Using XML for Enterprise Email Discovery - Part 1
Novell Cool Solutions: Feature
By Messaging Architects
Digg This -
Posted: 17 Oct 2006
Demystifying XML: XML vs SQL for Enterprise Email Discovery - Part 1 By Greg Smith
Anatomy of an Email Record
Traditionally, information search and access has been the realm of huge relational database systems which provide access to structured records and information, such as personnel records, inventory, financial data, and business transactions. These systems are comprised of collections of inter-related tables consisting of rows and columns that together form a relational database. Typically, most data is structured with numeric or alpha-numeric makeup and defined field lengths. These characteristics make SQL the perfect language for querying and returning records in cases where the search string is part of the queried field.
In the electronic age, email has become a key asset for the enterprise. Email records are an important source of data within the enterprise: they are the vast repository of corporate memory and often they document corporate intellectual property, in addition to day-to-day business operations. Email records have attained the same status as printed records and as such are often required as evidence in legal disputes or internal company audits. Email is now a dominant form of evidence requested in lawsuits, placing a heavy burden on businesses to ensure that email is managed consistently and can be produced for discovery.

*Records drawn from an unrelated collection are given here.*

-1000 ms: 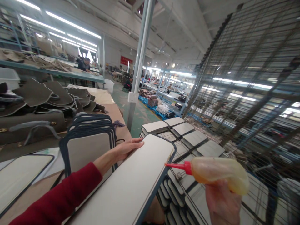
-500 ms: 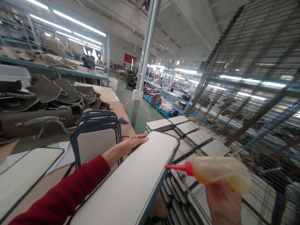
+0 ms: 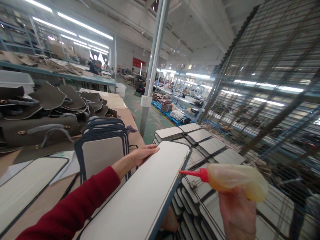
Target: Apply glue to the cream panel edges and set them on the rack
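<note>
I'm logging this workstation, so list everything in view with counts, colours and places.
Held panel: one, white with dark-blue edging, centre
Squeeze bottle: one, translucent, amber contents, red nozzle, at the panel's right edge
Standing panels: several, pale with dark-blue edging, left of centre
Flat panel: one, cream, dark edging, lower left
Racked panels: many, whitish, right of centre
Wire rack: count unclear, dark, right
Handled bag piece: at least one, brown, left
Cut pieces: many, brown, left
Bin: one, translucent, far left
Post: one, grey, centre
Banner: one, red, back wall
Ceiling lights: many, white, overhead
Co-workers: at least two, dark clothing, background
Left hand: one, bare, red sleeve, holding the panel
Right hand: one, bare, holding the bottle
</note>
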Demonstrator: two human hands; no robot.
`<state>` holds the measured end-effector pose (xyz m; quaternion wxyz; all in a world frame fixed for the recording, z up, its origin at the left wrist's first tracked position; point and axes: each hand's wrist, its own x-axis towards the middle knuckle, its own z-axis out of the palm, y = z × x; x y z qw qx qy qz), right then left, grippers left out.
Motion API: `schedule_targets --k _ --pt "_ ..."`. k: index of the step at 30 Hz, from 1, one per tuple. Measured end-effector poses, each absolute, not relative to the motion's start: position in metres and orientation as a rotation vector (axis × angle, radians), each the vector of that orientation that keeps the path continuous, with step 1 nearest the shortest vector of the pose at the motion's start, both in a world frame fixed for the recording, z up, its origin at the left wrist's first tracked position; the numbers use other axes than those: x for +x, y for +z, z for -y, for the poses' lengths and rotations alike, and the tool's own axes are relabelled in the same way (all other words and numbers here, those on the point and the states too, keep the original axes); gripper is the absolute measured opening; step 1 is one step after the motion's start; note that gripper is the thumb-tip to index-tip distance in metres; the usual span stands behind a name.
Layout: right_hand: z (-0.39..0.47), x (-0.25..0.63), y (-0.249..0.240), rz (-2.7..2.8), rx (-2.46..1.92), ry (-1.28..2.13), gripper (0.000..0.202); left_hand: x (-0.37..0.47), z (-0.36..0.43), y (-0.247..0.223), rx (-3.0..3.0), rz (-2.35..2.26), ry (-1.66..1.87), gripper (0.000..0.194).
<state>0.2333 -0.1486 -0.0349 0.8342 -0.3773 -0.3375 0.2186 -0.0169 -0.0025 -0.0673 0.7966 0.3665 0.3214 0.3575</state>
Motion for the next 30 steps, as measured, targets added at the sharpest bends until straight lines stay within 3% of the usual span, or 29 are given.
schedule_targets --k 5,12,19,30 --pt "0.146 0.238 -0.038 0.718 -0.751 0.412 0.038 -0.014 0.005 -0.065 0.771 -0.675 0.774 0.049" --pt "0.15 0.241 -0.049 0.7 -0.816 0.488 0.049 -0.014 0.005 -0.066 0.759 -0.695 0.786 0.058" --pt "0.154 0.231 -0.051 0.681 -0.803 0.495 0.05 -0.013 -0.001 -0.067 0.74 -0.717 0.805 0.045" --pt "0.154 0.227 -0.053 0.706 -0.783 0.487 0.041 -0.016 -0.013 -0.071 0.719 -0.754 0.815 0.043"
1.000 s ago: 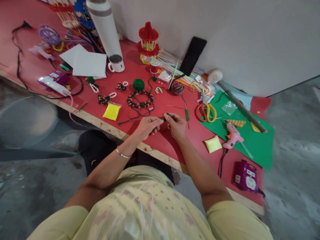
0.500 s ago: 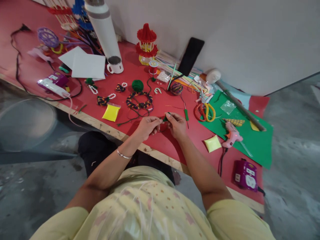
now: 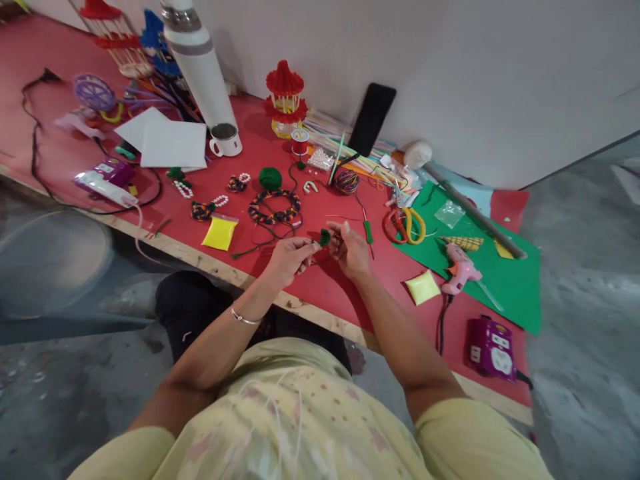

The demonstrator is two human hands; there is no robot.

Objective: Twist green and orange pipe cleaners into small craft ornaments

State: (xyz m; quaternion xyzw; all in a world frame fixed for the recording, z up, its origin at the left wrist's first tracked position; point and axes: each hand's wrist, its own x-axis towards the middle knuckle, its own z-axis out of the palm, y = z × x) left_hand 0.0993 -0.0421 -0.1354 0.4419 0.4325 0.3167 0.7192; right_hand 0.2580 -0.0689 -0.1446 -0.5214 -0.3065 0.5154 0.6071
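Note:
A small dark green yarn piece (image 3: 325, 237) hangs between my two hands above the red tabletop. My left hand (image 3: 291, 259) pinches its left end between thumb and forefinger. My right hand (image 3: 352, 251) is just to its right, fingers apart and loosely bent, the tips close to the piece; whether they touch it I cannot tell. Behind my hands lie a multicoloured yarn ring (image 3: 274, 219) and a green yarn ball (image 3: 271, 178). A green-handled crochet hook (image 3: 369, 232) rests right of my right hand, near a multicoloured yarn ball (image 3: 347, 181).
Scissors (image 3: 414, 225) and a pink glue gun (image 3: 461, 268) lie at the right, on and beside green sheet (image 3: 515, 287). Yellow packets (image 3: 220, 232) sit nearer the edge. A white flask (image 3: 203, 77), mug (image 3: 226, 139) and phone (image 3: 373, 119) are at the back.
My right hand's fingers have loosened and moved slightly away from the green yarn piece, which now shows more fully. My left hand keeps its pinch. The view has shifted slightly.

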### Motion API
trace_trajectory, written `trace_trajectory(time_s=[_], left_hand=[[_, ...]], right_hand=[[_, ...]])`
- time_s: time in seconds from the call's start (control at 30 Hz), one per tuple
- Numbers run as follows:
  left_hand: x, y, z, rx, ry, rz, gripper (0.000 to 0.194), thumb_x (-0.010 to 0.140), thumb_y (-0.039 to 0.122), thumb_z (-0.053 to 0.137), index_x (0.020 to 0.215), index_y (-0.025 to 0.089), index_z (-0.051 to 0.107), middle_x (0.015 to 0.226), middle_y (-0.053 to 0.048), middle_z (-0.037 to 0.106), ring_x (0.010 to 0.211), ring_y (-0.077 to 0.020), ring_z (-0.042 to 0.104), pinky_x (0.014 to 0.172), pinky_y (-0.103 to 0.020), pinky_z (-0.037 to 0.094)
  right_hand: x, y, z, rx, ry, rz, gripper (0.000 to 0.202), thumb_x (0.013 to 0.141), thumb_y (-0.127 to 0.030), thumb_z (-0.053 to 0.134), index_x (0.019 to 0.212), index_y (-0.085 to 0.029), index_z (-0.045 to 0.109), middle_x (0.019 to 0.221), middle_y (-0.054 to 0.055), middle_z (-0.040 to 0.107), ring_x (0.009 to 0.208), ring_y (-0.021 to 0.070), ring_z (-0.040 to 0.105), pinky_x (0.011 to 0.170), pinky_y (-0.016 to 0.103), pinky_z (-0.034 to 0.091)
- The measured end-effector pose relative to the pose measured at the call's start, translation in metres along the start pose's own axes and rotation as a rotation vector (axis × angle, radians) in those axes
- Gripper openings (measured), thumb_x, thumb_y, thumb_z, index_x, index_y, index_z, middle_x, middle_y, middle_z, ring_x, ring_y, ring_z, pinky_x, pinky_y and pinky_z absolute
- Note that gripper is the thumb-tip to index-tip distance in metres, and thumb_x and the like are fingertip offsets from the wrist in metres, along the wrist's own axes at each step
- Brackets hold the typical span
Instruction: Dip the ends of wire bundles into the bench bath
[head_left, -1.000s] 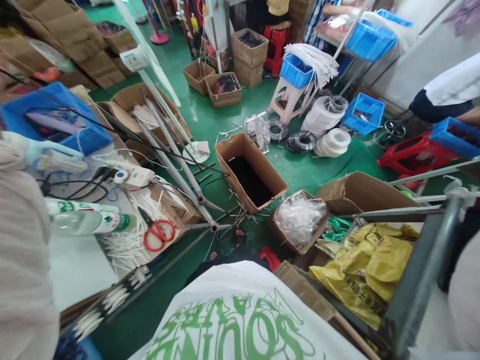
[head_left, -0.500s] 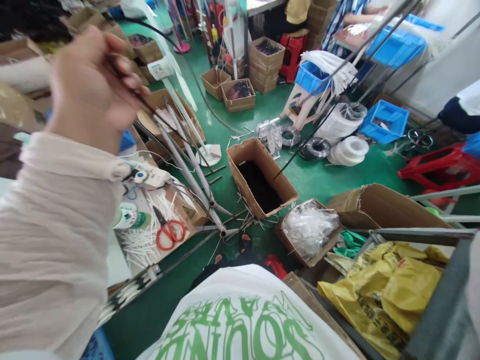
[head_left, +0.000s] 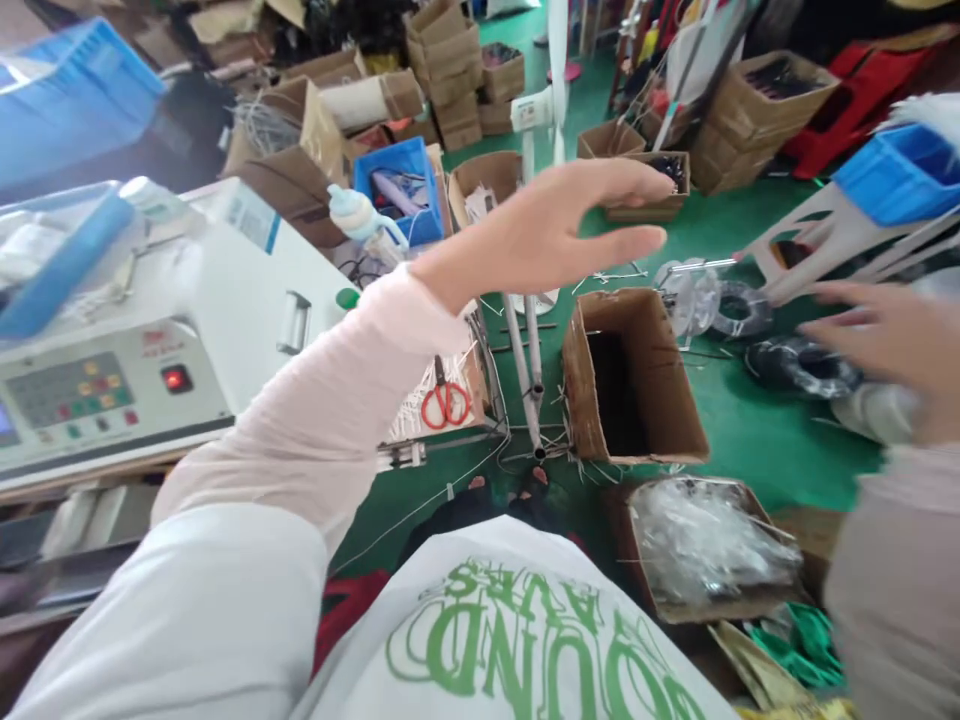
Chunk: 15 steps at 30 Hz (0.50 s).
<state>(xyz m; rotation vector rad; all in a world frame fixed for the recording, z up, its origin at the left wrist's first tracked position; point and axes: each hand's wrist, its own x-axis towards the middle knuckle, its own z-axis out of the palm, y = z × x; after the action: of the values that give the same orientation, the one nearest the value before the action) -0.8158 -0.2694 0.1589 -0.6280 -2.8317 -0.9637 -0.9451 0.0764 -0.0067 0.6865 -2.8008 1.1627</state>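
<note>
My left hand reaches across the middle of the view, thumb and fingers apart, with nothing visible in it. It is above and left of an open cardboard box with dark contents. At the right, my right hand is blurred, but its fingers look spread and nothing shows in them. Behind it on the floor lies a coil of black cable. Red-handled scissors rest on a surface with white strips, below my left forearm.
A white machine with a control panel and lit red switch stands at left. Metal tubes rise near my feet. A box of clear plastic sits at lower right. Beyond are a blue bin and a stool with a blue crate.
The view has swung left, bringing in the white machine. My left hand has let go of a thin black cord and opened. My right hand has come into view.
</note>
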Motion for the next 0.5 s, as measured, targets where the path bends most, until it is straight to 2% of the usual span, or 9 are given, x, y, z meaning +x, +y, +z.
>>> trace_trajectory(time_s=[0.1,0.17,0.2,0.27,0.33,0.4,0.43,0.5], left_hand=[[-0.060,0.001,-0.031,-0.036,0.096,0.024,0.036,0.093,0.033,0.051,0.122,0.013,0.059,0.125,-0.002,0.065,0.116,-0.0151,0.060,0.102,-0.030,0.044],[-0.106,0.002,-0.046,-0.029,0.183,-0.074,0.032,0.092,0.028,0.054,0.120,0.014,0.062,0.123,-0.002,0.066,0.115,-0.0161,0.060,0.103,-0.032,0.044],[-0.130,0.003,-0.051,-0.040,0.259,-0.148,0.030,0.091,0.027,0.055,0.118,0.016,0.064,0.120,-0.002,0.067,0.113,-0.0166,0.061,0.103,-0.034,0.045],[-0.179,0.005,-0.056,-0.067,0.397,-0.291,0.027,0.090,0.029,0.059,0.114,0.021,0.067,0.113,0.000,0.070,0.107,-0.0173,0.064,0.101,-0.035,0.047],[-0.225,0.005,-0.053,-0.090,0.527,-0.417,0.024,0.087,0.033,0.063,0.110,0.027,0.070,0.105,0.001,0.073,0.100,-0.0177,0.067,0.097,-0.035,0.051],[-0.269,0.004,-0.045,-0.090,0.659,-0.541,0.023,0.084,0.037,0.066,0.105,0.030,0.072,0.099,0.000,0.074,0.095,-0.0193,0.068,0.092,-0.036,0.054],[-0.289,0.002,-0.040,-0.090,0.737,-0.595,0.024,0.083,0.040,0.067,0.104,0.029,0.072,0.097,-0.001,0.075,0.093,-0.0206,0.069,0.090,-0.037,0.055],[-0.327,0.000,-0.026,-0.103,0.890,-0.651,0.028,0.081,0.044,0.068,0.102,0.026,0.073,0.093,-0.004,0.075,0.090,-0.0227,0.071,0.087,-0.038,0.056]], right_hand=[[-0.009,-0.044,0.087,-0.011,-0.248,-0.203,0.018,0.085,-0.025,0.061,0.098,-0.025,0.074,0.096,0.010,0.070,0.090,0.0247,0.064,0.088,0.046,0.051],[-0.025,-0.079,0.151,0.123,-0.388,-0.412,0.025,0.085,-0.022,0.055,0.103,-0.025,0.073,0.104,0.010,0.069,0.101,0.0282,0.063,0.093,0.050,0.050],[-0.034,-0.097,0.178,0.168,-0.419,-0.477,0.027,0.086,-0.023,0.054,0.105,-0.025,0.073,0.106,0.010,0.067,0.105,0.0287,0.061,0.095,0.050,0.049],[-0.052,-0.126,0.219,0.203,-0.488,-0.600,0.028,0.085,-0.027,0.057,0.109,-0.025,0.072,0.113,0.011,0.066,0.121,0.0321,0.053,0.103,0.054,0.043],[-0.066,-0.149,0.241,0.176,-0.582,-0.714,0.030,0.085,-0.032,0.060,0.112,-0.027,0.070,0.119,0.011,0.065,0.131,0.0347,0.045,0.110,0.060,0.032],[-0.074,-0.163,0.251,0.106,-0.698,-0.821,0.030,0.087,-0.033,0.059,0.114,-0.026,0.069,0.115,0.010,0.068,0.125,0.0340,0.052,0.110,0.062,0.029],[-0.076,-0.168,0.254,0.064,-0.757,-0.868,0.028,0.089,-0.032,0.057,0.112,-0.024,0.070,0.109,0.010,0.071,0.115,0.0315,0.060,0.107,0.060,0.034],[-0.079,-0.174,0.255,-0.014,-0.845,-0.936,0.026,0.093,-0.029,0.050,0.102,-0.021,0.073,0.094,0.009,0.074,0.091,0.0246,0.068,0.093,0.045,0.049]])
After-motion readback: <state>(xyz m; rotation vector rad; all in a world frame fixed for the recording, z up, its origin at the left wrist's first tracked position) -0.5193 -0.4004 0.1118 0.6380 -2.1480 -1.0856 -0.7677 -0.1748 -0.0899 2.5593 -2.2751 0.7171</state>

A recent Osterman Research survey shows that as many as 60% of organizations have been ordered to produce employee email by a court or regulatory body. With recent amendments to the Federal Rules of Civil Procedure, businesses are now required to keep any email that might be considered relevant as soon as there is a reasonable expectation that a lawsuit might occur. As a result, organizations may have to spend hundreds of thousands of dollars locating email documents within their messaging systems or tape backup systems in response to legal litigation or regulatory compliance.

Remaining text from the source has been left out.